During a deeply symbolic five-day visit starting Wednesday, Francis is expected to press Colombian leaders to address the social and economic disparities that fueled five decades of armed rebellion, while encouraging ordinary Colombians to balance their need for justice with forgiveness.
In a video message on the eve of his departure, Francis urged all Colombians to take a “first step” and reach out to one another for the sake of peace and the future.
“Peace is what Colombia has been looking for and working for for such a long time,” he said. “A stable and lasting peace, so that we can see one another and treat one another as brothers, not as enemies.”
A year after the Colombian government signed the peace accord with the Revolutionary Armed Forces of Colombia, or FARC, the nation remains bitterly divided over the terms of the deal even as guerrillas have laid down their arms and begun returning to civilian life. Even the Catholic Church hierarchy, which was instrumental in facilitating the peace talks and is now spearheading the
process of reconciliation, was divided over what many Colombians saw as the overly generous terms offered to rebels behind atrocities.
Former President Alvaro Uribe, a fierce opponent of the peace deal, wrote a letter to the pope Tuesday expressing concern that the deal with the rebels had fueled a rise in drug trafficking and created economic uncertainties with the potential to destroy Colombia’s social fabric.
Meanwhile, the nation’s top drug fugitive, the target of a $5 million manhunt by U.S. authorities, appealed to the Pope to pray that he and his fellow combatants be allowed to lay down their weapons as part of the peace process — a proposal the Colombian government has rejected out of hand.
“I’m convinced that the only way out of the conflict is dialogue,” said Dairo Usuga, appearing publicly for the first time, in a video published on
social media. “The Catholic Church is a moral reference and we believe that with its prayers we can move forward in our goal of abandoning our weapons.”
The plane flying Pope Francis to Colombia left Rome Wednesday morning and had to change its flight path to avoid Category 5 Hurricane Irma. A half-hour into the flight, he told journalists he wanted to “help Colombia in its path of peace.”
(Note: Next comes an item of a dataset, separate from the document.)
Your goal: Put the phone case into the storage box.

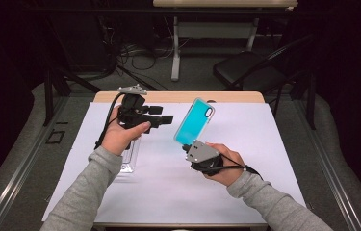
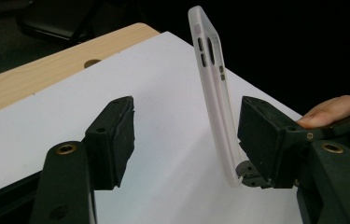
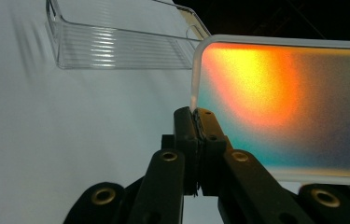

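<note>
Right gripper (image 3: 196, 122): my jaws pinch the turquoise translucent plastic phone case (image 1: 194, 121), raised over the bench (image 1: 245, 144).
Left gripper (image 1: 164, 115): jaws apart, empty.
Hidden: clear plastic tray (image 1: 129, 159), partly behind my left hand.

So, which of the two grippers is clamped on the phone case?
The right gripper: its jaws pinch the teal phone case at its lower edge. The left gripper stands open, holding nothing.

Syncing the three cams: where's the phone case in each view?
High view: phone case right of centre, tilted up from the right gripper.
Left gripper view: edge-on, upright, centre-right.
Right gripper view: fills the right half, corner pinched.
Shared landmark: white sheet.
</note>
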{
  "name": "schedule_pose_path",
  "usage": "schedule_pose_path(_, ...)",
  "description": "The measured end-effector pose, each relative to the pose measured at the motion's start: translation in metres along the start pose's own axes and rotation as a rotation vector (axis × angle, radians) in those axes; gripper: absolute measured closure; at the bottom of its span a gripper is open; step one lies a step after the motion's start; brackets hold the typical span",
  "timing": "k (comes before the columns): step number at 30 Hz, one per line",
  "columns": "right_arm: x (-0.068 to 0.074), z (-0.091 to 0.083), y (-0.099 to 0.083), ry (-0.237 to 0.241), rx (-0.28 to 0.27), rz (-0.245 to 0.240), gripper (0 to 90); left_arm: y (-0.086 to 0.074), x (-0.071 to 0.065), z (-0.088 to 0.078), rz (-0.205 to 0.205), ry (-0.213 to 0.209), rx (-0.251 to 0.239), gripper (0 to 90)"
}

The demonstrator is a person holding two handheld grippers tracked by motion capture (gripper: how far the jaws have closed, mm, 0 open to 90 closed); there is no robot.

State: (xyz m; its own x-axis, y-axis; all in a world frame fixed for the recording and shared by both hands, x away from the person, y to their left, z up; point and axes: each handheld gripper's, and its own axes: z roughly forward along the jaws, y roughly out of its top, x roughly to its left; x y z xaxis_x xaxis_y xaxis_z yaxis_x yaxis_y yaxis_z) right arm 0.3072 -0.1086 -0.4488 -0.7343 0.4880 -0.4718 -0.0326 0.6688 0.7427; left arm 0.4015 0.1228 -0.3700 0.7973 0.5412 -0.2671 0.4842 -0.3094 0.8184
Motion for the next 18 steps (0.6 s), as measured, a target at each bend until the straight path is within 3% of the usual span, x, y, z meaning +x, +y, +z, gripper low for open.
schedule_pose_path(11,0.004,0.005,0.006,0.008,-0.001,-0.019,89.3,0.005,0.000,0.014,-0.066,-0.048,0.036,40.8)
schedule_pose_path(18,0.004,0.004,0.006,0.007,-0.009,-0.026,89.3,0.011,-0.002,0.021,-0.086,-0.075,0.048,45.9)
He also asked for prayers for Colombia’s neighbor Venezuela, whose problems are likely to demand some of his attention, hoping it finds “a good stability and dialogue with everyone.” The Vatican last year sponsored dialogue between President Nicolas Maduro’s government and the opposition and bishops from the country are slated to meet with Francis in Colombia as pressure builds on the embattled socialist to yield power.